The acquisition-happy Penguins are as top-heavy as the Hurricanes: Pittsburgh’s top-eight earners against the cap (Crosby, Malkin, Iginla, Fleury, Neal, Martin, Morrow, and Orpik) represent 73.5% of the team’s spending toward the new ceiling. Iginla and Morrow figure to depart via free agency on Jul. 5.

But the Bruins and Blackhawks have managed to squeeze multiple franchise players into a manageable cap framework: both teams’ top-eight earners occupy 65.3% of available cap payroll, and both teams have hoisted the Cup within the last three years (woe to Chicago GM Stan Bowman, however, after Jonathan Toews and Patrick Kane sign long-term extensions).

Rutherford doesn’t have time to marvel at the monetary gymnastics pulled off by his peers. Not with a paltry $7.35 million of cap space to re-arm the Canes this offseason. Not with defensive cornerstones Justin Faulk and Jamie McBain awaiting restricted free agency, and unrestricted bank accounts, in 2015. Not with winger Jiri Tlusty awaiting the same outcome in 2015, one that could end with numberless zeroes tacked onto the end of his salary if the Czech’s chemistry with Semin is as wondrously telepathic as it was in 2013.
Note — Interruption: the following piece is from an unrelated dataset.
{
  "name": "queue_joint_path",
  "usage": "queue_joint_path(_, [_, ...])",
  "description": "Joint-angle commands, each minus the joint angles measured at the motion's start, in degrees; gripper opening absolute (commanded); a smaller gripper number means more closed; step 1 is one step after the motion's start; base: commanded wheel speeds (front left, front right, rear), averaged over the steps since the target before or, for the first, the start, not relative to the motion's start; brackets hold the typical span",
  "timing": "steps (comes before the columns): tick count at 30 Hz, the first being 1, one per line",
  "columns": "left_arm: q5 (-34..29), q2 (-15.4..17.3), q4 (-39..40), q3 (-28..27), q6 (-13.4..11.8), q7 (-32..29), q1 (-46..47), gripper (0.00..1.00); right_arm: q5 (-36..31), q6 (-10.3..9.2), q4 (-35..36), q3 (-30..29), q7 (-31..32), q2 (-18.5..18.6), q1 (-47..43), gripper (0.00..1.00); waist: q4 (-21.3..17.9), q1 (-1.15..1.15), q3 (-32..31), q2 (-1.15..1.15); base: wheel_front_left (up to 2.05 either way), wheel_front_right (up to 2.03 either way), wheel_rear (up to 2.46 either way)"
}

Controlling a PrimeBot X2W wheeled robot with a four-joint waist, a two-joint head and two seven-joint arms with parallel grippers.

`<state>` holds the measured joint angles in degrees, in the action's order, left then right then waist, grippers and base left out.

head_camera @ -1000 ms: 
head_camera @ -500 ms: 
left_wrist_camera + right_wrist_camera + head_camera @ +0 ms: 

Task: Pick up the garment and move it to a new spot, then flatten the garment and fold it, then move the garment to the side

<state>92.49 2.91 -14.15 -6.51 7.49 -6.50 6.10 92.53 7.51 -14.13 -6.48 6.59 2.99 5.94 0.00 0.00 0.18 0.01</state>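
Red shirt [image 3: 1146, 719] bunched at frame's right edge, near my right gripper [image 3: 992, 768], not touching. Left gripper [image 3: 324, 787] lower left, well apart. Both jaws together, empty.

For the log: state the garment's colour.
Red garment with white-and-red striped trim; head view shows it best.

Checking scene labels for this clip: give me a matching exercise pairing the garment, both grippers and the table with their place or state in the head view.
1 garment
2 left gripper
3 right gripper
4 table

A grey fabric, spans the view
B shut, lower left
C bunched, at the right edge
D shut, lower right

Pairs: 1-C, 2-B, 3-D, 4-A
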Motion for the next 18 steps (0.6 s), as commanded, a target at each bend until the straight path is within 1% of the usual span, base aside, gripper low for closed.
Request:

Meanwhile, the vultures shall wait to feast. They might have missed out on the Staals, Ward, and a prepubescent-looking sharpshooter in Skinner, but another three-course meal looms if Rutherford can’t summon the same fiscal ingenuity engineered by his counterparts.

Talent demands money, and Rutherford has paid handsomely for it. It has formed a woefully-underachieving team capable of much better, better than its four consecutive springs without playoff action at the RBC Center. It will be better — it must be better — in 2013-14, Rutherford hopes.

Beyond next season, he might find a carcass at his feet.